One concern I have is that language conversion relies on data that is partly wiki-specific, see e.g. https://zh.wikipedia.org/wiki/Special:%E5%89%8D%E7%BC%80%E7%B4%A2%E5%BC%95?prefix=Conversiontable&namespace=8. As far as I know, MediaWiki architecture is not yet in a state where it could reliably do such cross-wiki processing in-process. Platform team would be the place to ask more details about this.

A simple (but probably not a good) solution could be adding an API/service that internally does all these per-wiki calls.

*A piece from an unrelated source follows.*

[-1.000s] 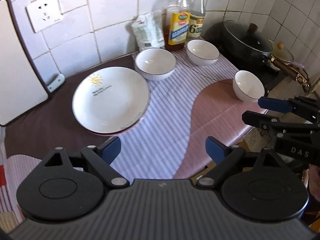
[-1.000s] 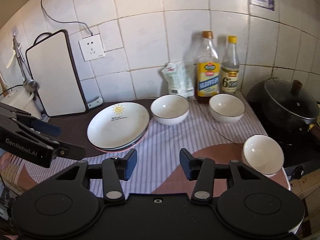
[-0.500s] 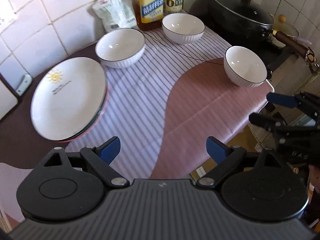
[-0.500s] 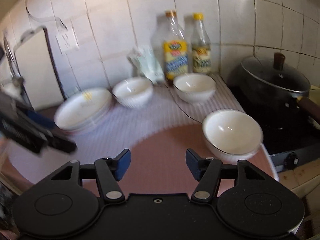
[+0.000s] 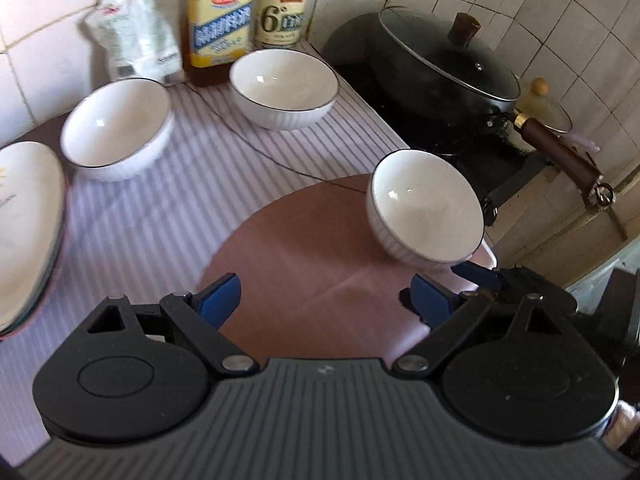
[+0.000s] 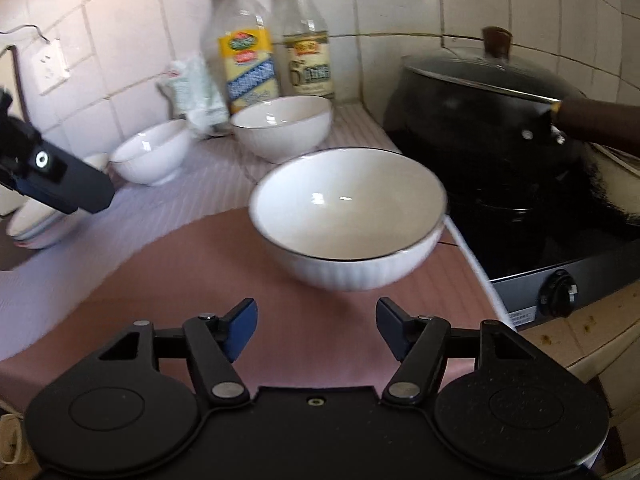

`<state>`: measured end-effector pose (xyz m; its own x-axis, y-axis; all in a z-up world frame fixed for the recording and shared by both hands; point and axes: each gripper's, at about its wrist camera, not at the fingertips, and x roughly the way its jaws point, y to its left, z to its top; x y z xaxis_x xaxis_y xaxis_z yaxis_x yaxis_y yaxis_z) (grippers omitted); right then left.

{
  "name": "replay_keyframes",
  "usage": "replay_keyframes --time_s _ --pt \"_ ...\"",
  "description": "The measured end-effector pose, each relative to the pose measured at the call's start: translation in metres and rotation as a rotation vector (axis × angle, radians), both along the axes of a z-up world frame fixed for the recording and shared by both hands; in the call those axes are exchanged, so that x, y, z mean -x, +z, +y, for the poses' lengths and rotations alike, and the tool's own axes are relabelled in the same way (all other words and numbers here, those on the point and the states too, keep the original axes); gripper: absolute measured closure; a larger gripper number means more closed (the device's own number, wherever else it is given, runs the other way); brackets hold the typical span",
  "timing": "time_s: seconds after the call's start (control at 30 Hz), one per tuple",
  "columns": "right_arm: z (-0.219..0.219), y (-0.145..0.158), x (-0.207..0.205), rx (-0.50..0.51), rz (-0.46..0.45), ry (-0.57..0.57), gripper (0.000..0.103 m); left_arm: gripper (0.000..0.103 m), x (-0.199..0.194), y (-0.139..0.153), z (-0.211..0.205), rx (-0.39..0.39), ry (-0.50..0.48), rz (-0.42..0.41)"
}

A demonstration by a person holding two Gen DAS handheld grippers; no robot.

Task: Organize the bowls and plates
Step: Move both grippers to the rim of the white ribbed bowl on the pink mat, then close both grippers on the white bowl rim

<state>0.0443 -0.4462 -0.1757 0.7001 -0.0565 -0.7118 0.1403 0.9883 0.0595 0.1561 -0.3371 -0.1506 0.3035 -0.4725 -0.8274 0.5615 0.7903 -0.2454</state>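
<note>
Fingers (image 6: 239, 326) over pink mat (image 6: 180, 280), tiled wall (image 6: 132, 32) behind.

Three white, ribbed ceramic bowls with thin dark rims are sitting upright and empty. The nearest bowl (image 6: 347, 216) is resting alone on the brown part of the mat near the stove side. The other two bowls (image 5: 283, 87) (image 5: 117, 128) are standing apart on the striped cloth. A stack of white round plates (image 5: 28, 232) is lying flat at the left.
</note>
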Motion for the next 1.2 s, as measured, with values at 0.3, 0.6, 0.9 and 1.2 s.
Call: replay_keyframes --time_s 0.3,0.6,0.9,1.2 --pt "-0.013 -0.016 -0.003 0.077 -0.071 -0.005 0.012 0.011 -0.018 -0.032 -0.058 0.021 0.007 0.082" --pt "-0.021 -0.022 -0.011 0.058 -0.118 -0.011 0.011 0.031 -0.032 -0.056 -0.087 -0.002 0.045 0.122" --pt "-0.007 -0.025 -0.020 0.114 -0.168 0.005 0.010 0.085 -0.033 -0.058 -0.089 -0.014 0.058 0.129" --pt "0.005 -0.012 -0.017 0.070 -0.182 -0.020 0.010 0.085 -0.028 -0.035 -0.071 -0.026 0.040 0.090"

A more complex solution could be altering the user interface. See for example T278372: Support for language variants and multiple scripts what @Pginer-WMF has been thinking about this. For example, maybe variants would only be listed once you go in that language, or maybe variants could be listed without article name. I think it would be good to check with Pau and other teams to ensure that the language selection experience is not too much different between the different platforms.

A third option, is to store the converted variant names somewhere. That has it's own set of problems, like cache invalidation, so it is not a simple option either. The middleware service I suggested above could also do such caching to speed up future calls.

, but anything that requires us to make extra calls per language will not be sustainable

There are currently only ~10 languages with converters, and I am not expecting to see many new ones, so the impact is somewhat limited, but I do agree this info should be available behind one call for application developers.

There has been some ideas to split out language converter as a separate service/library (e.g. T213345#4939477), but I fail to see how it would help with this use case other than removing the dependency on per-wiki configuration.